Friday, June 10, 2011

Taking Our eBook to its Audience

Now that my students' chapters for Writing About Literature in the Digital Age are completed and submitted to our editing team, we are concentrating on making our project anything but an academic exercise; I've asked students to identify specific people who might find our eBook of value. That's right, this isn't going to be a launch into the void; we're going to take our eBook to its audience.

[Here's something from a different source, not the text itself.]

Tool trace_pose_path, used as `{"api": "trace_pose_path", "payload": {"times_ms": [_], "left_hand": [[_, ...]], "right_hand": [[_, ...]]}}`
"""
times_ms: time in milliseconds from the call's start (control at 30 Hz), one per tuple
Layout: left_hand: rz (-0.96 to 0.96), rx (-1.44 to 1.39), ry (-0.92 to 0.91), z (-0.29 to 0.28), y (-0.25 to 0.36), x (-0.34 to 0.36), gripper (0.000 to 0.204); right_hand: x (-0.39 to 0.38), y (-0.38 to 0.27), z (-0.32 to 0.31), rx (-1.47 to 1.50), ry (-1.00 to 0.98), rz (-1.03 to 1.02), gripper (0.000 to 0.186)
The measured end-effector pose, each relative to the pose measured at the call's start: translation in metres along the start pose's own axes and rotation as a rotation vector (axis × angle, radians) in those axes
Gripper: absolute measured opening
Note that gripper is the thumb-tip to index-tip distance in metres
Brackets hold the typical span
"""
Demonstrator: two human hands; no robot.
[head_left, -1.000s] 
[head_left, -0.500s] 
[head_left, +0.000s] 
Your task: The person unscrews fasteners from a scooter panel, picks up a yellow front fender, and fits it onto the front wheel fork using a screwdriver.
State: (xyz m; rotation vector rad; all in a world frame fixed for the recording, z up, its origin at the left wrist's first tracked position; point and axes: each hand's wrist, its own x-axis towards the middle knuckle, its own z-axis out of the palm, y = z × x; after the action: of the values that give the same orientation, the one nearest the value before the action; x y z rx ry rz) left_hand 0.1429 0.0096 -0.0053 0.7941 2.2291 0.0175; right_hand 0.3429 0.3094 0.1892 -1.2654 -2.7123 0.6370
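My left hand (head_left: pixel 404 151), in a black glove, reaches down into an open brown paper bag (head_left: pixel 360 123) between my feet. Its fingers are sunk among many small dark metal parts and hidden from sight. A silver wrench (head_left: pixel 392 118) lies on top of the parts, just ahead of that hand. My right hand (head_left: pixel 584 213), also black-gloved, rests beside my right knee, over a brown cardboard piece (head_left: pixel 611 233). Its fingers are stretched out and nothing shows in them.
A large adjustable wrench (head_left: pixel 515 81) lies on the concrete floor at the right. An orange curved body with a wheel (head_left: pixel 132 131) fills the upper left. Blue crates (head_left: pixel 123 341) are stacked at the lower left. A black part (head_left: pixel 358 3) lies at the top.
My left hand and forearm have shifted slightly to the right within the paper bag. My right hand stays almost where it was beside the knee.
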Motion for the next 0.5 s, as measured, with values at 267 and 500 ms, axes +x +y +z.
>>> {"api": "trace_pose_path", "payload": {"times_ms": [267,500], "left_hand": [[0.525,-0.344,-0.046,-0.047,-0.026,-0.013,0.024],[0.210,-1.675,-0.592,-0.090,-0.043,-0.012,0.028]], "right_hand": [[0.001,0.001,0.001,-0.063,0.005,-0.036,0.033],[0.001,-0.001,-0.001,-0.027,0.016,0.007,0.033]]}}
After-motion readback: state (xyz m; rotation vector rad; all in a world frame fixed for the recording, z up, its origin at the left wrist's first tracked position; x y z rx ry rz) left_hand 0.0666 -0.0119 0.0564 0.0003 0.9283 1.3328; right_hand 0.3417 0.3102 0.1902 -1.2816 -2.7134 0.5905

I'd like to formalize this audience discovery process into an assignment for my students, and then give them a number of starting points. As I tried to convey to them yesterday in class -- this is where things can really become a lot of fun. Why? Because when you connect people and content -- meaningfully, not spammily, that's when the sparks start to fly. (Did I, an English professor, just turn spam into an adverb? I think I did!)

Assignment:
Using this "Potential Readers" page in our eBook/course wiki, record the names and contact info for 20 people. Important note: names will not be used if you do not provide a legit rationale for why that potential reader might find value in this eBook. We are not spamming the Interent with our intellectual work; we are targeting people who could truly find this of value. I think some of my students will choke at the idea of finding 20 people, but I hope they will think differently after reading through my many suggestions for finding appropriate potential readers:


Potential Readers for Our eBook
  1. People into literature and writing Friends, peers, or acquaintances who enjoy literature or who identify themselves as writers (fellow English majors, teaching majors, students in the humanities.
  2. People into tech, new media, or eBooks
    Friends, peers, or acquaintances who are Kindle or iPad owners, smartphone users, etc.
  3. Homies
    Personal friends in your online social networks (on or offline) who are invested in what you are up to, generally). Be careful here: DO NOT SPAM YOUR FRIENDS
  4. Educators
    Teachers, professors, librarians with whom you have a relationship who would appreciate this project. OR, educators with whom you are not acquainted but who have a clearly documented interest in the main aspects of our research and writing.
  5. Readers
    People with a manifest interest in your particular literary text, or who use a social book site like Goodreads, LibraryThing, or Shelfari.
  6. Bloggers / Forum Participants
    People who are actively discussing your primary text or topics related to writing and literature in the digital age on blogs or in discussion forums.
  7. Authors and Reviewers
    People who have a literary stake online.
    1. Members of relevant online groups or networks
    2. Scholars
      People publishing scholarship in relevant fields (literature, educational technology, computers and composition, etc.)
    3. Speakers
      People who are speaking about these topics at conferences or events.
    4. Experimenters
      People playing with the book format, or who are piloting uses of media in school.
    5. Webinar Attendees
      People who have presented in or attended a webinar in a relevant topic (such as the Classroom 2.0 series)
    Starting Places to Find Relevant Potential Readers
    • Social Book Sites (Literary-oriented groups in Goodreads, Shelfari, LibraryThing, etc.)
      Look up people who have recently rated or reviewed the primary text you are using
    • Social Bookmarking sites and groups (Diigo, Stumbleupon, etc.)
      You may have to poke around to find active groups or boomarkers.
    • The Blogosphere (search it using Technorati, IceRocket, or Google Blog Search, using relevant search terms like "eBook" "literary" "literature" "writing" "composition" 
    • Twitter (Use Twitter Search with similar search terms as hash tags: #ebook, etc.)
    • Organizations (literary, ed-tech, eBook publishing, library, literary)
    Perhaps the best way of all to find these potential readers is not as directly through searches, but through social discovery, which is the process I've often taught in my class of using content to find people who then link you to more people and content. A number of student examples are shown in this post about social discovery.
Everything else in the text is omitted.